▸ PROBLEM DESCRIPTION
Down to the last line, transcribe the records verbatim and exclude the images.

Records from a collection
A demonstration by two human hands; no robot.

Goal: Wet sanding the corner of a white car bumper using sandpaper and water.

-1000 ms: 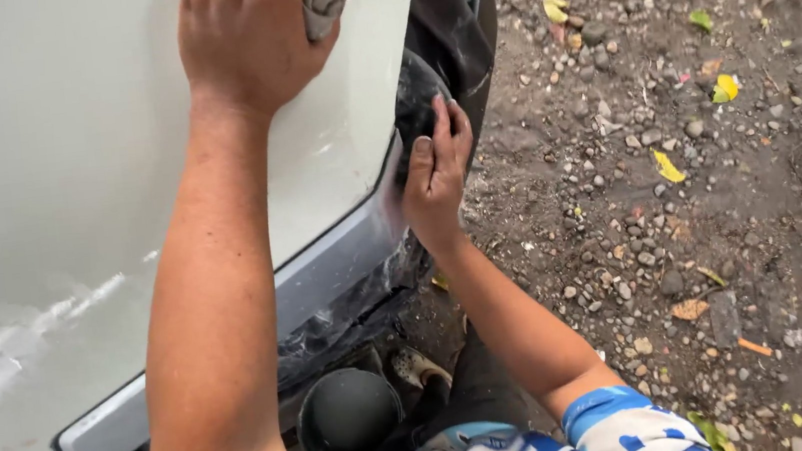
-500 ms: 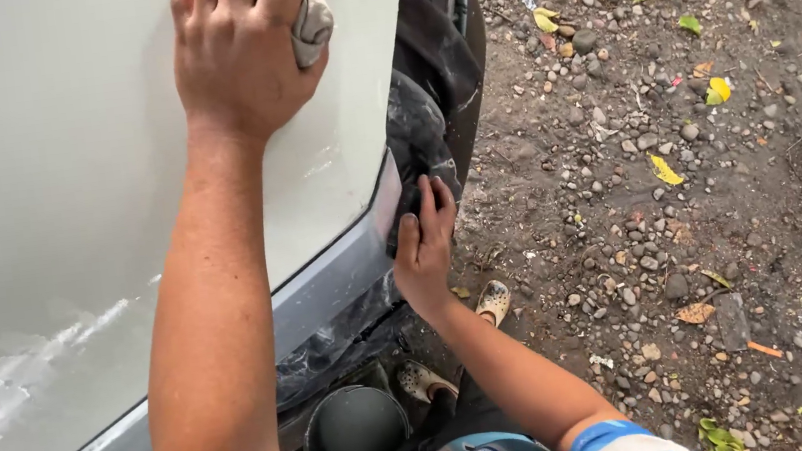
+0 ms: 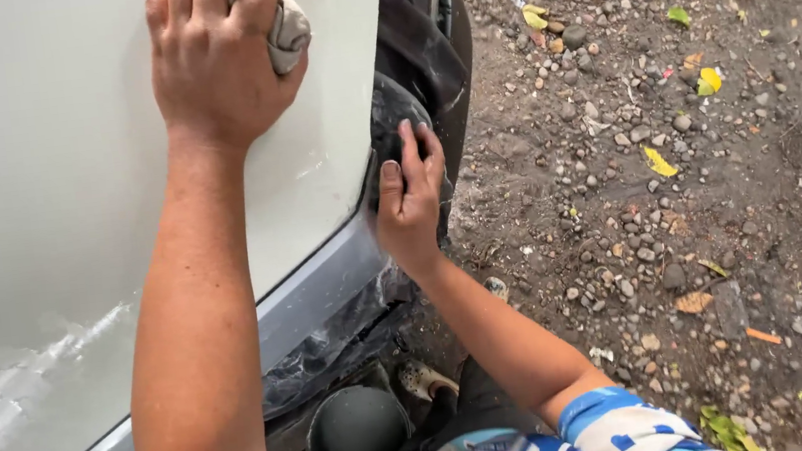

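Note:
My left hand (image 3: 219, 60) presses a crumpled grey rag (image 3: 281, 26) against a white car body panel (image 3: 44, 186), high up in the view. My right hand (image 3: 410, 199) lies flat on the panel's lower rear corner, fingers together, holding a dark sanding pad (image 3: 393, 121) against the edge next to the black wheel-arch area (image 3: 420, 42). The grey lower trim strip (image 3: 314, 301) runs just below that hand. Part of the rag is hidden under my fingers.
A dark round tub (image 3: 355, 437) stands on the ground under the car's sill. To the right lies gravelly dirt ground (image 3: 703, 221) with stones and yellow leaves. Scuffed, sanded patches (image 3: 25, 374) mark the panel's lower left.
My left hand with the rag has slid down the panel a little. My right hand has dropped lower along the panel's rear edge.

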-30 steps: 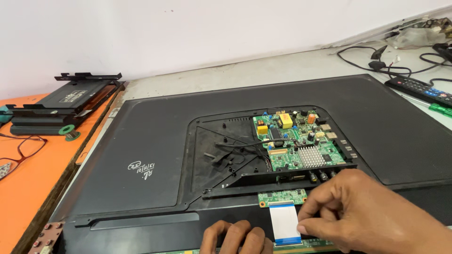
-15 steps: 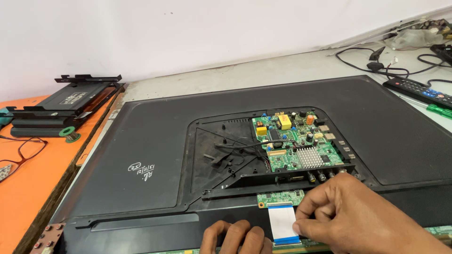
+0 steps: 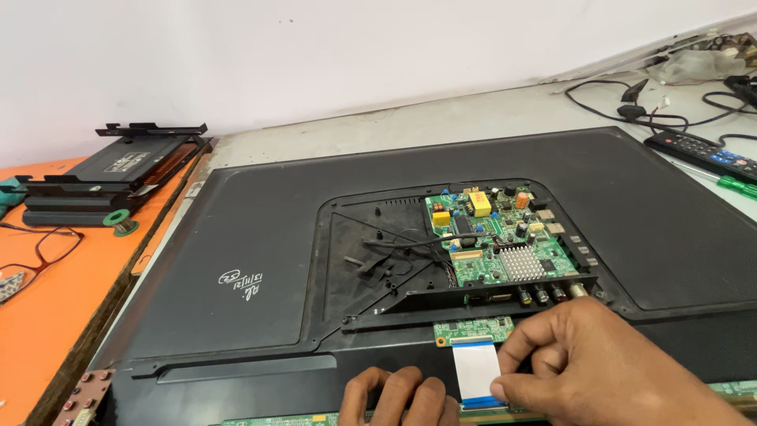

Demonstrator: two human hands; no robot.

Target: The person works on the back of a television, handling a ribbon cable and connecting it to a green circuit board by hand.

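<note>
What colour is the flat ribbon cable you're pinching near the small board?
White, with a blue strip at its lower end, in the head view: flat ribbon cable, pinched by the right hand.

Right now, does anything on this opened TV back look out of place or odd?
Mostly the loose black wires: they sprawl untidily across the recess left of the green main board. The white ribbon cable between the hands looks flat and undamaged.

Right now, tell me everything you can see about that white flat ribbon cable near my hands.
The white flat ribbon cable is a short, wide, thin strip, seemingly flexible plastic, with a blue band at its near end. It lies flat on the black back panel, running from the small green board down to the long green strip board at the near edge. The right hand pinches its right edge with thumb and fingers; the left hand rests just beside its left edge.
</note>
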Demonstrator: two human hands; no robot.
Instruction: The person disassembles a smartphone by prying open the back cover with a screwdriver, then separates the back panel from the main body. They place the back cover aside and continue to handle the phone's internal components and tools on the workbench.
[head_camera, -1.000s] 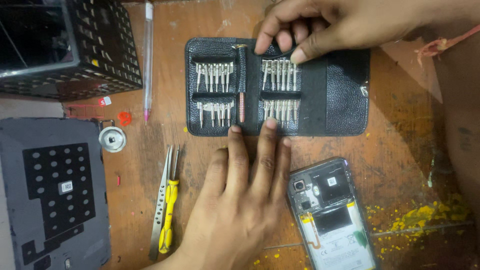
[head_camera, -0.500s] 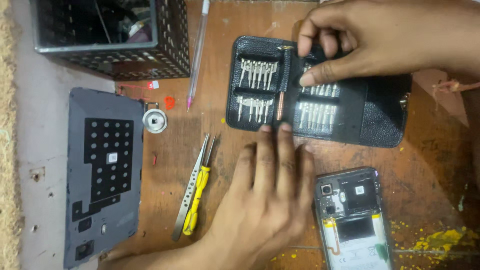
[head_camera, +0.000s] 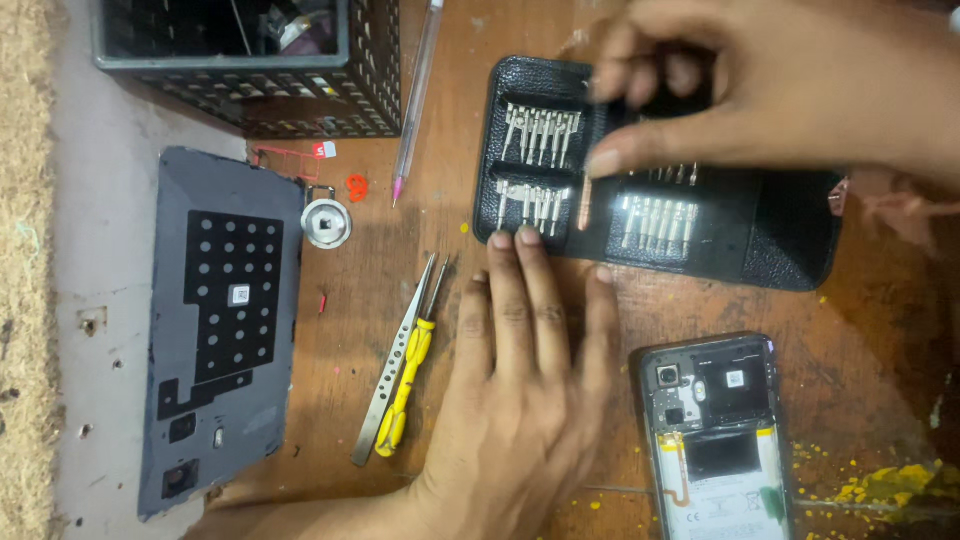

▸ ANSWER FOR THIS EXERCISE
A demonstration by two human hands; no robot.

Goal: Wet sanding the corner of a white car bumper using sandpaper and water.

-1000 ms: 
-500 ms: 
+0 ms: 

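Note:
My left hand (image 3: 219, 60) presses a crumpled grey rag (image 3: 281, 26) against a white car body panel (image 3: 44, 186), high up in the view. My right hand (image 3: 410, 199) lies flat on the panel's lower rear corner, fingers together, holding a dark sanding pad (image 3: 393, 121) against the edge next to the black wheel-arch area (image 3: 420, 42). The grey lower trim strip (image 3: 314, 301) runs just below that hand. Part of the rag is hidden under my fingers.
A dark round tub (image 3: 355, 437) stands on the ground under the car's sill. To the right lies gravelly dirt ground (image 3: 703, 221) with stones and yellow leaves. Scuffed, sanded patches (image 3: 25, 374) mark the panel's lower left.
My left hand with the rag has slid down the panel a little. My right hand has dropped lower along the panel's rear edge.
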
-30 steps: 
-15 steps: 
+0 steps: 

Demonstrator: two human hands; no robot.

Target: The person works on the back of a television, handling a ribbon cable and connecting it to a green circuit board by hand.

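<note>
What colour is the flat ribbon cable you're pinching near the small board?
White, with a blue strip at its lower end, in the head view: flat ribbon cable, pinched by the right hand.

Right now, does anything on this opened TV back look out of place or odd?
Mostly the loose black wires: they sprawl untidily across the recess left of the green main board. The white ribbon cable between the hands looks flat and undamaged.

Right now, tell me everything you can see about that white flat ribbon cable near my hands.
The white flat ribbon cable is a short, wide, thin strip, seemingly flexible plastic, with a blue band at its near end. It lies flat on the black back panel, running from the small green board down to the long green strip board at the near edge. The right hand pinches its right edge with thumb and fingers; the left hand rests just beside its left edge.
</note>
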Demonstrator: two human hands; no robot.
Instruction: The person disassembles a smartphone by prying open the back cover with a screwdriver, then separates the back panel from the main body. They place the back cover aside and continue to handle the phone's internal components and tools on the workbench.
[head_camera, -1.000s] 
[head_camera, -0.500s] 
[head_camera, +0.000s] 

What has been written here completes the answer.